Georgie Steward’s August Gardening Club
August – the month of painterly clouds, bleached grass on the verges, sunshine and holidays?? Or rather a washed-out wasteland at home, courgettes more like marrows, hosepipe bans, and collapsing borders?! It can all do with a good tidy up and cut back.
Cut back
Cut back those rangy geraniums to ground level, the same with old delphinium flower spikes and the catmint that has gone wild and if you can find the time, water well and even give it a feed of liquid seaweed – both on the leaves and at the roots – and you will be rewarded in a few weeks with a fresh look for late summer.
Trim out tired flowerheads of Stachys Byzantina. I tend to take down foxgloves before the last flowers are over – I find they look rather tired and will self sow willy nilly and not necessarily where I want them. Bronze fennel is another one that I will be making a point of cutting right back once the seeds turn brown to avoid it seeding around.

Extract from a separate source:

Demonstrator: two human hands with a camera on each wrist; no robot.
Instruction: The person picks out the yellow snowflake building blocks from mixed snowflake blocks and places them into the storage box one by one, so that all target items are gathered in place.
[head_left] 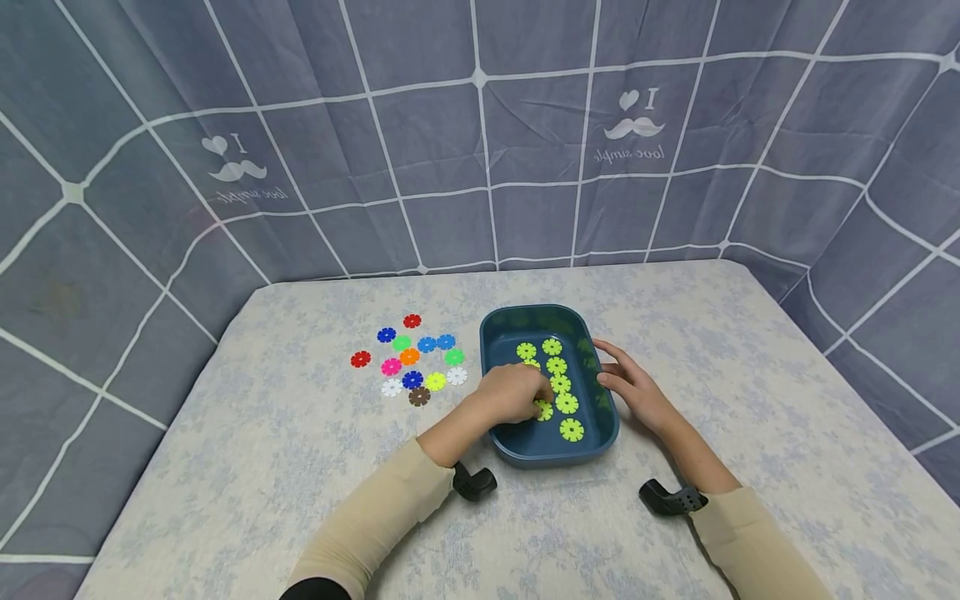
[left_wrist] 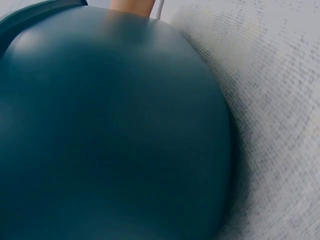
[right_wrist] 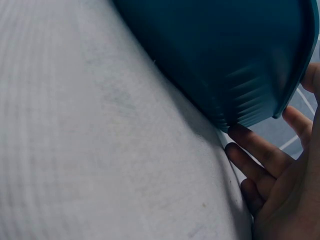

Be bold! It will look a little scrappy for a couple of weeks – but it will reinvigorate the garden.
Off with their heads!
Once plants have produced seed they stop flowering. So in August, to fool the plant into producing new flowers and prevent die back, we need to keep on at the deadheading – dahlias, cosmos, pelargoniums, roses, even phlox, campanulas, perennial erysimum and some veronica. You will often see new buds further down the stems and these will produce colour for a few more weeks.
Be definite about the deadheading. Don’t just pinch off the head – cut back to a leaf or to the point where another stem branches.
Summer Pruning
Lavender – As soon as flowers have faded, give the entire plant a trim with shears, removing the faded blooms and a little of the stem beneath. Try not to go into the really woody part. Don’t wait for seedheads to form or the flowers to turn brown as you need the maximum amount of time for the plants to form nice bushy clumps again before Winter.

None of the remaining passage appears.